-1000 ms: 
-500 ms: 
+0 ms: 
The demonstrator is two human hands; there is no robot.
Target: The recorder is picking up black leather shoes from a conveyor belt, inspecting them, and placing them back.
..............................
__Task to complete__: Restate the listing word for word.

__Answer__:
-1000 ms: 
-500 ms: 
+0 ms: 
The demonstrator is two human hands; there is no robot.
Target: The recorder is picking up black leather shoes from a conveyor belt, inspecting them, and placing them back.

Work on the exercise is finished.